In smaller U.S. and Indian hospitals, he says, there aren't enough patients for one surgeon to focus exclusively on one type of heart procedure.

Narayana surgeon Colin John, for example, has performed nearly 4,000 complex pediatric procedures known as Tetralogy of Fallot in his 30-year career. The procedure repairs four different heart abnormalities at once. Many surgeons in other countries would never reach that number of any type of cardiac surgery in their lifetimes.

Dr. Shetty's success rates appear to be as good as those of many hospitals abroad. Narayana Hrudayalaya reports a 1.4% mortality rate within 30 days of coronary artery bypass graft surgery, one of the most common procedures, compared with an average of 1.9% in the U.S. in 2008, according to data gathered by the Chicago-based Society of Thoracic Surgeons.

It isn't possible truly to compare the mortality rates, says Dr.
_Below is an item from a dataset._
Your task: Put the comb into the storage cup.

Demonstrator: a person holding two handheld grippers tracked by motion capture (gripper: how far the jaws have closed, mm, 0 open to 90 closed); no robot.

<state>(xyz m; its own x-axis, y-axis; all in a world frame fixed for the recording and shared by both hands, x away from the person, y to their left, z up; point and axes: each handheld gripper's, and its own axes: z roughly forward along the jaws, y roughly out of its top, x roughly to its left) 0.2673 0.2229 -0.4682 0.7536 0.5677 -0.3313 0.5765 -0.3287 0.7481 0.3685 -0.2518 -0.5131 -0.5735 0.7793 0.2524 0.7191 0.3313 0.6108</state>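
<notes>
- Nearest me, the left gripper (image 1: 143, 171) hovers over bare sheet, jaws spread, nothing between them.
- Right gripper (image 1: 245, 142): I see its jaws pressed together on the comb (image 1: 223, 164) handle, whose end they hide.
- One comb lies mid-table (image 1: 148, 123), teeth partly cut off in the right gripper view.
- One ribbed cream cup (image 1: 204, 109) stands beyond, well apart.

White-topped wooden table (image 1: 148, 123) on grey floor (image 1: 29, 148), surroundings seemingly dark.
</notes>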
Shetty, because he doesn't adjust his mortality rate to reflect patients' ages and other illnesses, in what is known as a risk-adjusted mortality rate. India's National Accreditation Board for Hospitals & Healthcare Providers asks hospitals to provide their mortality rates for surgery, without risk adjustment.
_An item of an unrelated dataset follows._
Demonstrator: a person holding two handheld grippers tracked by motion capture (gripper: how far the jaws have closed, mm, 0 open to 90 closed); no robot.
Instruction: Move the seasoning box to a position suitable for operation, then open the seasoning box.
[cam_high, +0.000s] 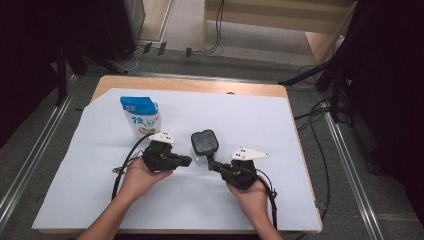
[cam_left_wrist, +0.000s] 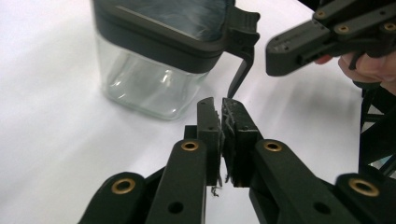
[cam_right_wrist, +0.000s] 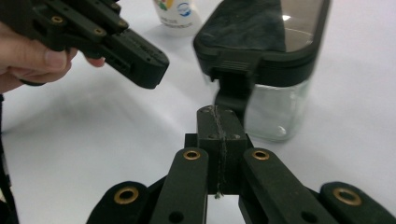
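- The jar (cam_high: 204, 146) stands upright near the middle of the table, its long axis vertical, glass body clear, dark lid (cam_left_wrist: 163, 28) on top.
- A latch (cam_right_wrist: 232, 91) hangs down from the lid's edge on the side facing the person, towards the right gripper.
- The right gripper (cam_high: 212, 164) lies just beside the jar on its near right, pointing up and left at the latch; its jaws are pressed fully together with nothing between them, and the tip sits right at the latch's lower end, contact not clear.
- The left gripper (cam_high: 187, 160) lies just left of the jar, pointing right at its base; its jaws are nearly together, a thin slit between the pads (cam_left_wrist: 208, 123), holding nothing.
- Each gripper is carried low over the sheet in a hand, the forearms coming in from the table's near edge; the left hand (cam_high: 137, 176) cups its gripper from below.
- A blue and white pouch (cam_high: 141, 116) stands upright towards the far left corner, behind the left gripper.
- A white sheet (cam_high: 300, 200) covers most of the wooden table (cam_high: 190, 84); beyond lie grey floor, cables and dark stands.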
Dr. Lewin believes Dr. Shetty's success rates would look even better if he adjusted for risk, because his patients often lack access to even basic health care and suffer from more advanced cardiac disease when they finally come in for surgery.
But surely he must be cutting corners somewhere. Perhaps he is using shoddy equipment?
[Shetty] says he would also like to find lower-cost versions of his priciest medical equipment. But the Chinese makers that have brought good quality, cheaper machines to market don't yet have enough local service centers to ensure regular maintenance.
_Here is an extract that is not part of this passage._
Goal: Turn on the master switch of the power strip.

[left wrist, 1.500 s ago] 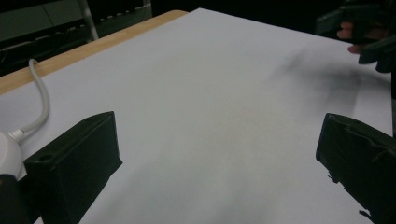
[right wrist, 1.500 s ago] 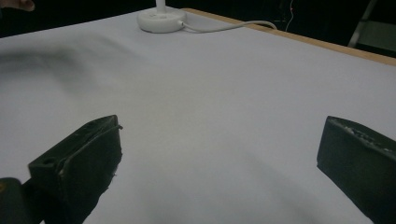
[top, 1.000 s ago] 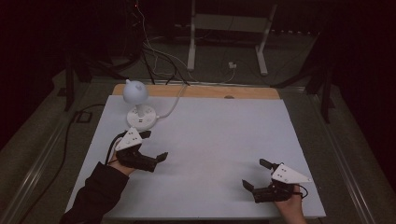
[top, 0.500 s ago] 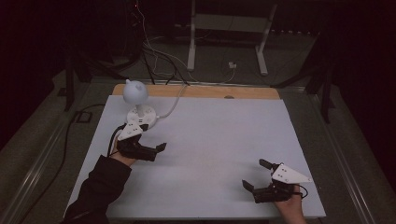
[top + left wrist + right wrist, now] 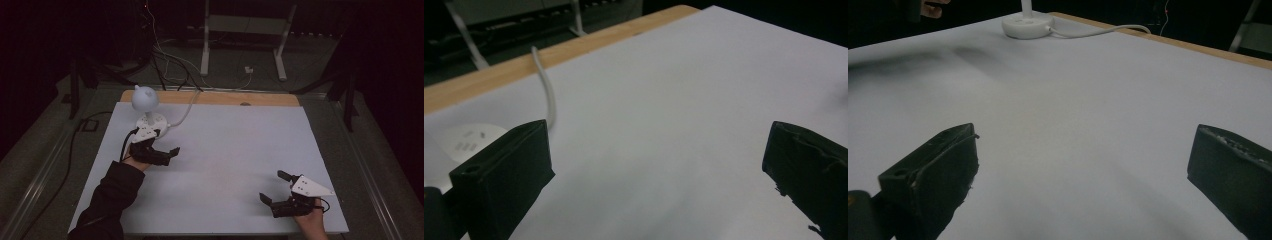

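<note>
Near the table's far left corner stands a small white desk lamp [image 5: 146,107], its round base [image 5: 152,121] just beyond the left gripper [image 5: 164,153], whose jaws are spread with nothing between them. By the near edge, the right gripper [image 5: 276,189] rests equally agape and empty, well apart from the lamp. Work on the lamp seems barely begun, since nothing is grasped yet; grey marks on its base [image 5: 469,142] are too blurred to read.

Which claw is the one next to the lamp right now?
The left claw. It sits just in front of the white lamp, at the table's far left, jaws open. The right claw is at the near right edge, far from the lamp, also open.
</note>
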Demonstrator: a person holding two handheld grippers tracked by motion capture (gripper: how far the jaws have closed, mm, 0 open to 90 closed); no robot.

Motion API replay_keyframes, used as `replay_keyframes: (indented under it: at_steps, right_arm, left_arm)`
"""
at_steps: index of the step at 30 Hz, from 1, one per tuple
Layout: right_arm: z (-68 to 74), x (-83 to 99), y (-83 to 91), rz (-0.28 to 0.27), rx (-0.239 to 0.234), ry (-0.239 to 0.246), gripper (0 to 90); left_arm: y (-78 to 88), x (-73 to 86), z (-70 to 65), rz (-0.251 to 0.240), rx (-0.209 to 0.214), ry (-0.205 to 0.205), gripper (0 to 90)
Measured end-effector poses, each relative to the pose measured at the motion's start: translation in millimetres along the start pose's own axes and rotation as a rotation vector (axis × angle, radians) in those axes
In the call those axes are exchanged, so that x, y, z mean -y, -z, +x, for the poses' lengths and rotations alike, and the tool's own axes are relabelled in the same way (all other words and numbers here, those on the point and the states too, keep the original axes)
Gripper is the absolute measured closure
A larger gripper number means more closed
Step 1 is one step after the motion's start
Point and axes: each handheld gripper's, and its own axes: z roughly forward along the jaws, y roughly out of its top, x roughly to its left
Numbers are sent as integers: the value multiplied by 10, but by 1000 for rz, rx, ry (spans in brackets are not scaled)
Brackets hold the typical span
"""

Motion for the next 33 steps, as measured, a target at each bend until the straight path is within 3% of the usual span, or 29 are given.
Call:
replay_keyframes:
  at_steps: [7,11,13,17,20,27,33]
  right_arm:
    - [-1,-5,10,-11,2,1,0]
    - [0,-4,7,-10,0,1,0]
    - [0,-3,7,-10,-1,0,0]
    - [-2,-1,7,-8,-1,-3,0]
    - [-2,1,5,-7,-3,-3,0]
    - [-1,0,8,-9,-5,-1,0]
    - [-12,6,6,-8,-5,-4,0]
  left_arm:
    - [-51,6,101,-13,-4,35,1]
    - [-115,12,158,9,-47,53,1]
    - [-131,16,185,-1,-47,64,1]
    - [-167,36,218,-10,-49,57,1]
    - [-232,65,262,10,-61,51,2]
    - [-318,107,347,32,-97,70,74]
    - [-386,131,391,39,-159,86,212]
So he is still buying equipment from General Electric Co. He pays $60,000 for echocardiography machines, which use sound waves to create a moving image of the heart, and $750,000 for cardiac catheterization labs, which produce images of blood flow in the arteries and allow surgeons to clear some blockages using stents and other devices.
OK, but maybe he is underpaying his doctors? After all, Marx and many leading Democrats teach us that capitalists are the enemies of labor. Except there's no evidence of that either:
Cardiac surgeons at Dr. Shetty's hospitals are paid the going rate in India, between $110,000 and $240,000 annually, depending on experience, says Viren Shetty, a director of the hospital group and one of Dr. Shetty's sons.
Read the whole article, which is fantastic. Also see this previous post on health care in India if you haven't already done so.

Some observations:
  • Claims that health care is intrinsically different from other products or services and must be addressed in a different manner are false. Yes, health care has some unique characteristics, as do all industries, but there is absolutely no reason that free market principles cannot be applied.
  • Those who employ slogans such as "People not profits" are spouting nonsense. Profits are what businesses derive from serving people.
  • Nothing currently on the table in terms of health care reform would encourage the kind of innovation profiled in this article.
  • Literally every single example of health care reform in the U.S. based on expanded government intervention has failed. In sharp contrast the free market invariably succeeds in reducing costs, improving quality and expanding access. This would suggest a certain course of action.